◆ Exercise ◆
Transcribe the data underneath exactly. No images belong in your version.

◆ Dataset excerpt ◆
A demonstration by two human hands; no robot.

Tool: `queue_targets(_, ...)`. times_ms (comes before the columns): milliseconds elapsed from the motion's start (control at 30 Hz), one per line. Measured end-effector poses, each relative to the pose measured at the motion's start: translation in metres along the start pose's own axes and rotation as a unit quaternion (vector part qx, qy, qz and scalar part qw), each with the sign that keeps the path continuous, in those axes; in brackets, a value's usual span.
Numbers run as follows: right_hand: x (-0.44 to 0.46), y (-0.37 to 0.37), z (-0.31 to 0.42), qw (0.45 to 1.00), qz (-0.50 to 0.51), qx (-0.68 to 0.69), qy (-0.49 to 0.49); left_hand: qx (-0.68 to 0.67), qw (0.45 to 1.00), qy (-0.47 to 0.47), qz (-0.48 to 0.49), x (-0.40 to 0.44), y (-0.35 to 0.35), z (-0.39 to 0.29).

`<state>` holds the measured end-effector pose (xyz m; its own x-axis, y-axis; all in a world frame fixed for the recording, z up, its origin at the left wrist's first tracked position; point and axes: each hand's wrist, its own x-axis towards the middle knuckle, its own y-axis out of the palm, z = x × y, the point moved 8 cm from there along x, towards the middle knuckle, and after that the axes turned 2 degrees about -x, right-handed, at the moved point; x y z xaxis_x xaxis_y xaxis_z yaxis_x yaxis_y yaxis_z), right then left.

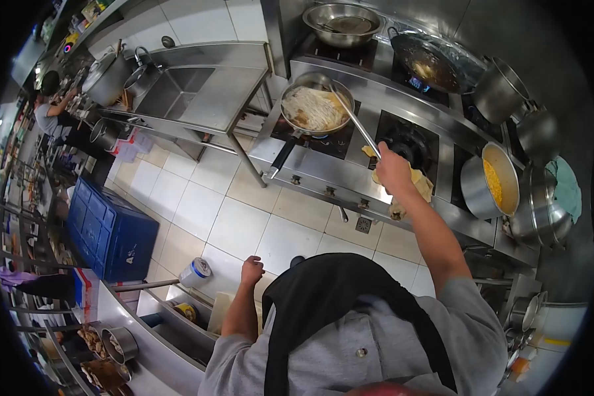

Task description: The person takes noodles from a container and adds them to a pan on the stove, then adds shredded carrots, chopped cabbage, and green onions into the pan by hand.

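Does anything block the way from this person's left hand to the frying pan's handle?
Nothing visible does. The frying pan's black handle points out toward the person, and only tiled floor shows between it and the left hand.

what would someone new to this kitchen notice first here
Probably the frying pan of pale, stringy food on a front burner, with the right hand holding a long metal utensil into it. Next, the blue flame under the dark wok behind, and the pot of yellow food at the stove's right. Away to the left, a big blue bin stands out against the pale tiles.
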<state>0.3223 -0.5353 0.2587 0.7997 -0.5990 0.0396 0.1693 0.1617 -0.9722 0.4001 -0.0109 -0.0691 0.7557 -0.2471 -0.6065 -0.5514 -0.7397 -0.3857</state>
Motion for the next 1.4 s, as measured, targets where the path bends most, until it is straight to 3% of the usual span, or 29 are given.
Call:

◆ Reply to the exercise ◆
A demonstration by two human hands; no robot.

Tool: `queue_targets(_, ...)`. times_ms (comes before the columns): milliseconds elapsed from the motion's start (control at 30 Hz), one per line. Measured end-effector poses, each relative to the pose measured at the motion's start: translation in metres along the start pose's own axes and rotation as a unit quaternion (vector part qx, qy, qz and scalar part qw), each with the sign that keeps the path continuous, in those axes; in brackets, a value's usual span.
Numbers run as follows: right_hand: x (-0.44 to 0.46), y (-0.37 to 0.37), z (-0.31 to 0.42), qw (0.45 to 1.00), qz (-0.50 to 0.51), qx (-0.68 to 0.69), qy (-0.49 to 0.49); left_hand: qx (-0.68 to 0.67), qw (0.45 to 1.00), qy (-0.47 to 0.47), qz (-0.48 to 0.49), x (-0.40 to 0.44), y (-0.35 to 0.35), z (-0.39 to 0.29).

`<state>` holds the measured end-effector pose (xyz m; its own x-axis, y-axis; all in a world frame fixed for the recording, z up, its origin at the left wrist's first tracked position; point and axes: each hand's wrist, its own x-axis towards the middle knuckle, its own y-axis out of the palm, z = x × y, the point moved 8 cm from there along x, towards the middle knuckle, and after that the axes turned 2 degrees about -x, right-handed, at the moved point; x y z xaxis_x xaxis_y xaxis_z yaxis_x yaxis_y yaxis_z), right then left.


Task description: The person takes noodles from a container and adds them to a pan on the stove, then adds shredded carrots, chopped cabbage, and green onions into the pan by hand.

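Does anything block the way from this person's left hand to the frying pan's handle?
Nothing visible does. The frying pan's black handle points out toward the person, and only tiled floor shows between it and the left hand.

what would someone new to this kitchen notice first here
Probably the frying pan of pale, stringy food on a front burner, with the right hand holding a long metal utensil into it. Next, the blue flame under the dark wok behind, and the pot of yellow food at the stove's right. Away to the left, a big blue bin stands out against the pale tiles.
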<state>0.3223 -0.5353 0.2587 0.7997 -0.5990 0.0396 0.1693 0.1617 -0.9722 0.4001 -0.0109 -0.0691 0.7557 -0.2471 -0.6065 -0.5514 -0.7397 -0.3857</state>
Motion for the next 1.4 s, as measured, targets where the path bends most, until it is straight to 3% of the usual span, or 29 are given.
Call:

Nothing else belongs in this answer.